» **What to work on**:
Write the listing out once more, with every line exactly as it stands.

____ Collected material

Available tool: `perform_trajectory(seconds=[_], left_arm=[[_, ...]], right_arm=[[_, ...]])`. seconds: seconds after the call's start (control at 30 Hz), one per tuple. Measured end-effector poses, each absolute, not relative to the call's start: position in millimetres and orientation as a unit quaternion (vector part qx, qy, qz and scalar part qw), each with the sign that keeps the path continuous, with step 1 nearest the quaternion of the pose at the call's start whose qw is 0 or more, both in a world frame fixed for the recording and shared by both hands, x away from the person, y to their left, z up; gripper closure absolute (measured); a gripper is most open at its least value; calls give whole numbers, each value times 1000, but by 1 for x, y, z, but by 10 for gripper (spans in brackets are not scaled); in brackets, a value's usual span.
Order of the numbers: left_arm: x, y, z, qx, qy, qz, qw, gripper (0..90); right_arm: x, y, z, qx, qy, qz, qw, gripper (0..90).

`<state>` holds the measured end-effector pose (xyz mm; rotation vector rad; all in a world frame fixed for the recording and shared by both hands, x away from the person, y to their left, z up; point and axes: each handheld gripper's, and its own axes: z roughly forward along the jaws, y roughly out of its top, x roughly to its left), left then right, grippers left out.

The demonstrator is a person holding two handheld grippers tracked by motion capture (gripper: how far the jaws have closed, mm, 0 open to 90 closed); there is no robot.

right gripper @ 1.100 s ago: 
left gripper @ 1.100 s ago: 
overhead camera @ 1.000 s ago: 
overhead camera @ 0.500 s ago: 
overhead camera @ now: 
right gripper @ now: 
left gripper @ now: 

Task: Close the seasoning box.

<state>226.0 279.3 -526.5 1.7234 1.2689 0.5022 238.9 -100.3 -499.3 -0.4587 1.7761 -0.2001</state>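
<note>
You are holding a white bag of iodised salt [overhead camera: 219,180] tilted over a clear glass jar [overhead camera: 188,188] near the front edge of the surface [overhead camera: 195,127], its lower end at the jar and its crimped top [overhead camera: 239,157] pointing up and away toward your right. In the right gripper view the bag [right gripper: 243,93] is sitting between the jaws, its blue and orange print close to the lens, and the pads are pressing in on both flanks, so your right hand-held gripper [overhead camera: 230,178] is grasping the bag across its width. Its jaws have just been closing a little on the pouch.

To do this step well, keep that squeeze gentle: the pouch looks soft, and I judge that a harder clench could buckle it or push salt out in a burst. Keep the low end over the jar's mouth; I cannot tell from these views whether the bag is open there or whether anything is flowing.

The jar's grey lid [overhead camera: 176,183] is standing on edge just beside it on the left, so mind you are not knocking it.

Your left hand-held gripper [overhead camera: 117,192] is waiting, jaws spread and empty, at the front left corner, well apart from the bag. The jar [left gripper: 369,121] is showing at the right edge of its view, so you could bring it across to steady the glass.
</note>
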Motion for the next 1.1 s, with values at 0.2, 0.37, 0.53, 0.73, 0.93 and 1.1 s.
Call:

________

» **Result**:
Available tool: `perform_trajectory(seconds=[_], left_arm=[[_, ...]], right_arm=[[_, ...]])`. seconds: seconds after the call's start (control at 30 Hz), one per tuple. Measured end-effector poses, each absolute, not relative to the call's start: position in millimetres and orientation as a unit quaternion (vector part qx, qy, qz and scalar part qw), each with the sign that keeps the path continuous, with step 1 nearest the quaternion of the pose at the call's start whose qw is 0 or more, both in a world frame fixed for the recording and shared by both hands, x away from the person, y to their left, z up; gripper closure absolute (measured); a gripper is most open at its least value; calls give whole numbers, each value times 1000, but by 1 for x, y, z, but by 10 for gripper (spans in brackets are not scaled); in brackets, a value's usual span.
Order of the numbers: left_arm: x, y, z, qx, qy, qz, qw, gripper (0..90); right_arm: x, y, z, qx, qy, qz, qw, gripper (0..90).

`<state>` holds the measured end-effector pose (xyz mm; rotation vector rad; all in a world frame fixed for the recording and shared by both hands, x away from the person, y to their left, z up; point and axes: each handheld gripper's, and its own axes: z roughly forward along the jaws, y roughly out of its top, x roughly to its left), left then right, grippers left out.

The demonstrator is a person holding two handheld grippers tracked by motion capture (gripper: how far the jaws have closed, mm, 0 open to 90 closed); there is no robot.

right gripper @ 1.100 s ago: 
left gripper @ 1.100 s ago: 
overhead camera @ 1.000 s ago: 
overhead camera @ 0.500 s ago: 
overhead camera @ now: 
right gripper @ now: 
left gripper @ now: 

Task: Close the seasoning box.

<state>226.0 279.3 -526.5 1.7234 1.2689 0.5022 238.9 -100.3 -499.3 -0.4587 1.7761 -0.2001</state>
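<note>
You are holding a white bag of iodised salt [overhead camera: 219,180] tilted over a clear glass jar [overhead camera: 188,188] near the front edge of the surface [overhead camera: 195,127], its lower end at the jar and its crimped top [overhead camera: 239,157] pointing up and away toward your right. In the right gripper view the bag [right gripper: 243,93] is sitting between the jaws, its blue and orange print close to the lens, and the pads are pressing in on both flanks, so your right hand-held gripper [overhead camera: 230,178] is grasping the bag across its width. Its jaws have just been closing a little on the pouch.

To do this step well, keep that squeeze gentle: the pouch looks soft, and I judge that a harder clench could buckle it or push salt out in a burst. Keep the low end over the jar's mouth; I cannot tell from these views whether the bag is open there or whether anything is flowing.

The jar's grey lid [overhead camera: 176,183] is standing on edge just beside it on the left, so mind you are not knocking it.

Your left hand-held gripper [overhead camera: 117,192] is waiting, jaws spread and empty, at the front left corner, well apart from the bag. The jar [left gripper: 369,121] is showing at the right edge of its view, so you could bring it across to steady the glass.
</note>
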Motion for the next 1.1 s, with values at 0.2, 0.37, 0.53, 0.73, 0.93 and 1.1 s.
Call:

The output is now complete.